I'm working with some JSON files that were converted from .avro. Some of the JSON fields have embedded JSON documents that must be parsed out before I can query them. E.g.:
[
{
"RecordNum": 1,
"Record": "[{\u0022val\u0022:1}]"
},
{
"RecordNum": 2,
"Record": "[{\u0022val\u0022:\u0022hello\u0022}]"
}
]
If you look closely at the embedded JSON in the Record field, you'll see that the first record uses a numeric value for the val field, while the second uses a character value:
Record 1: [{ "val":1 }]
Record 2: [{ "val":"hello"}]
When I tell Drill to parse the embedded JSON using convert_fromJSON(Record), it throws an exception:
apache drill> select RecordNum, convert_fromJSON(Record) from fs.`\mydir\somefile.json`;
Error: DATA_READ ERROR: You tried to write a VarChar type when you are using a ValueWriter of type NullableBigIntWriterImpl.
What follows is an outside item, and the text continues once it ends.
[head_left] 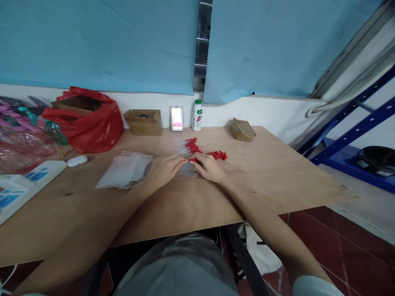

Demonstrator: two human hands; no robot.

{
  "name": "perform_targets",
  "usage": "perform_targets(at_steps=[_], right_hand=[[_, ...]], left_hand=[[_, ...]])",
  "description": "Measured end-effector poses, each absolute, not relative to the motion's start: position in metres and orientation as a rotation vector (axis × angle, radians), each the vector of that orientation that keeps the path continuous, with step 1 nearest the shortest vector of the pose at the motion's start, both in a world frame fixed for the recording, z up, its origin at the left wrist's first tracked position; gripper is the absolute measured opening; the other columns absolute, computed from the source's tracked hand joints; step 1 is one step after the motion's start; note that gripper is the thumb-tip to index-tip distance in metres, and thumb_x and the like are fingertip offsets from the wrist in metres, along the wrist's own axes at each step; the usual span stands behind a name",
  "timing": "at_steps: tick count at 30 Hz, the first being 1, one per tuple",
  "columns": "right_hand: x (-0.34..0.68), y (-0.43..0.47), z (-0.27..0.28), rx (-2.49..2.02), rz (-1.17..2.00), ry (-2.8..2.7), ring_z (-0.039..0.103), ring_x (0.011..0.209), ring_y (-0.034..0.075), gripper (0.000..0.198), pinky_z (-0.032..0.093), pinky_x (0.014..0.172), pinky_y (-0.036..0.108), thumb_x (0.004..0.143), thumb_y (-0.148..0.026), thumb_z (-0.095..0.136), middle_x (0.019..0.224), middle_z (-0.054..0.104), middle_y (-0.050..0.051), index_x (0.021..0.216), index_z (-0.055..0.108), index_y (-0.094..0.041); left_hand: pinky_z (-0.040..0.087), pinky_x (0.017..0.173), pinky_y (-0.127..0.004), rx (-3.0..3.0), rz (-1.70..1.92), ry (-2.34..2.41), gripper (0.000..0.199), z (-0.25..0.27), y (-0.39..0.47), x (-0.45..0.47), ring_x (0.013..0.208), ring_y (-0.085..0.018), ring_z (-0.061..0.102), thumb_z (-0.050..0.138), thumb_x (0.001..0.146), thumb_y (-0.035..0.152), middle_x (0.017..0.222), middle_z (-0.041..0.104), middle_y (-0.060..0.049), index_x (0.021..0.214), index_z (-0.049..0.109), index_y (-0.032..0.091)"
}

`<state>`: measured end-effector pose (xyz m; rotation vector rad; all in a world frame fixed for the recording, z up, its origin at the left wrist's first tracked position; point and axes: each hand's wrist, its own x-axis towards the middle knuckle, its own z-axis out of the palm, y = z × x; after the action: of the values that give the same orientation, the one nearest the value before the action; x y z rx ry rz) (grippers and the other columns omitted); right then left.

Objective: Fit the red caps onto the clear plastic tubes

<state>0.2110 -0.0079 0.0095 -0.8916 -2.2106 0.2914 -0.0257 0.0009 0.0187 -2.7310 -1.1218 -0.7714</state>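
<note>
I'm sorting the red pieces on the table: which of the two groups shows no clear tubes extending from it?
The rightmost red pile, just beyond the right hand; clear tubes extend leftward from the other red group.

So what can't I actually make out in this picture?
In the head view:
Exactly what the left hand and right hand are handling: partly hidden by the hands themselves.
Piled red pieces: too small and bunched to count.
White power strip: cut off by the left edge.
White upright item: pixelated, unreadable.
</note>
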Motion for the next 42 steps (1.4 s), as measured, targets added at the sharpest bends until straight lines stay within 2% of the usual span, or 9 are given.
perform_targets(at_steps=[8, 13, 21, 26, 28, 30, 33, 38, 42], right_hand=[[0.222, -0.003, 0.018, -0.888, 0.616, -2.275, 0.060, 0.077, 0.016, 0.028, 0.046, 0.077, 0.027, 0.110, -0.039, 0.047, 0.085, 0.067, 0.001, 0.099, 0.064, -0.018], [0.223, -0.004, 0.018, -0.904, 0.456, -2.378, 0.060, 0.081, 0.017, 0.027, 0.044, 0.079, 0.029, 0.110, -0.032, 0.044, 0.087, 0.067, 0.004, 0.097, 0.064, -0.019], [0.216, -0.012, 0.020, -1.004, 0.163, -2.297, 0.058, 0.073, 0.017, 0.037, 0.036, 0.072, 0.028, 0.112, -0.037, 0.041, 0.080, 0.066, 0.004, 0.086, 0.062, -0.020], [0.206, -0.019, 0.019, -1.125, -0.099, -2.155, 0.059, 0.083, 0.022, 0.033, 0.038, 0.077, 0.031, 0.112, -0.034, 0.041, 0.087, 0.068, 0.008, 0.090, 0.063, -0.021], [0.204, -0.021, 0.018, -1.114, -0.164, -2.120, 0.057, 0.086, 0.023, 0.035, 0.040, 0.082, 0.033, 0.112, -0.032, 0.039, 0.088, 0.067, 0.009, 0.089, 0.063, -0.021], [0.201, -0.024, 0.018, -1.121, -0.171, -2.057, 0.057, 0.086, 0.023, 0.035, 0.041, 0.083, 0.034, 0.111, -0.031, 0.039, 0.086, 0.066, 0.009, 0.088, 0.063, -0.021], [0.192, -0.030, 0.020, -1.111, -0.099, -1.889, 0.057, 0.082, 0.022, 0.033, 0.043, 0.081, 0.034, 0.110, -0.032, 0.043, 0.083, 0.064, 0.008, 0.088, 0.065, -0.021], [0.180, -0.028, 0.025, -0.991, 0.175, -1.604, 0.055, 0.067, 0.016, 0.037, 0.043, 0.069, 0.029, 0.109, -0.043, 0.047, 0.076, 0.064, 0.002, 0.087, 0.066, -0.020], [0.221, 0.000, 0.034, -1.075, 0.152, -1.193, 0.048, 0.061, 0.014, 0.043, 0.038, 0.059, 0.027, 0.107, -0.054, 0.044, 0.070, 0.058, -0.001, 0.089, 0.063, -0.019]], left_hand=[[0.046, 0.084, -0.035, -2.756, -0.685, -1.065, 0.038, 0.022, 0.003, -0.025, 0.092, -0.022, 0.068, 0.040, 0.111, 0.039, 0.102, 0.074, -0.008, 0.107, 0.074, 0.022], [0.046, 0.089, -0.038, -2.721, -0.600, -0.998, 0.041, 0.020, 0.003, -0.022, 0.094, -0.023, 0.068, 0.036, 0.112, 0.039, 0.101, 0.074, -0.009, 0.104, 0.071, 0.021], [0.042, 0.068, -0.032, -2.748, -0.473, -1.363, 0.038, 0.014, -0.005, -0.012, 0.077, -0.024, 0.070, 0.035, 0.112, 0.040, 0.090, 0.077, -0.008, 0.116, 0.068, 0.023], [0.043, 0.067, -0.031, -2.914, -0.939, -1.509, 0.038, 0.020, -0.007, 0.001, 0.074, -0.020, 0.064, 0.036, 0.111, 0.039, 0.082, 0.070, -0.006, 0.092, 0.063, 0.021], [0.040, 0.060, -0.029, -3.153, -1.212, -1.576, 0.042, 0.026, -0.009, 0.005, 0.062, -0.015, 0.053, 0.034, 0.110, 0.045, 0.069, 0.057, -0.001, 0.083, 0.055, 0.021], [0.030, 0.050, -0.027, -3.415, -1.439, -1.738, 0.043, 0.034, -0.013, 0.007, 0.049, -0.011, 0.032, 0.036, 0.109, 0.052, 0.060, 0.037, 0.005, 0.082, 0.049, 0.022], [0.018, 0.047, -0.024, -3.677, -1.773, -1.854, 0.041, 0.045, -0.019, 0.008, 0.048, -0.007, 0.013, 0.049, 0.104, 0.058, 0.063, 0.021, 0.009, 0.084, 0.045, 0.022], [0.015, 0.048, -0.022, -3.761, -2.196, -1.705, 0.044, 0.051, -0.025, 0.010, 0.051, -0.006, 0.009, 0.063, 0.097, 0.060, 0.065, 0.018, 0.011, 0.086, 0.045, 0.021], [0.016, 0.050, -0.024, -3.691, -1.979, -1.573, 0.047, 0.040, -0.029, 0.003, 0.051, -0.007, 0.016, 0.052, 0.102, 0.063, 0.064, 0.023, 0.009, 0.082, 0.045, 0.021]])
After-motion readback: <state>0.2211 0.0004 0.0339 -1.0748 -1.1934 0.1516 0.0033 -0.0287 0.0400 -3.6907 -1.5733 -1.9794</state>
My guess here is that Drill is inferring a numeric value for the schema in the first record, and then trying to apply the same schema to the second record and getting an error. If you reverse the order of the records you get:
Error: DATA_READ ERROR: You tried to write a BigInt type when you are using a ValueWriter of type NullableVarCharWriterImpl.
I have the store.json.all_text_mode option set to TRUE but this doesn't seem to affect convert_fromJSON.
For various reasons, I cannot change the contents of the file and I cannot use the original .avro files.
I was hoping that Drill to either respect the store.json.all_text_mode value for convert_fromJSON or that it would just not care about the difference. I've tried a number of things to narrow this down to this simple use case. The actual data I'm dealing with is extremely large.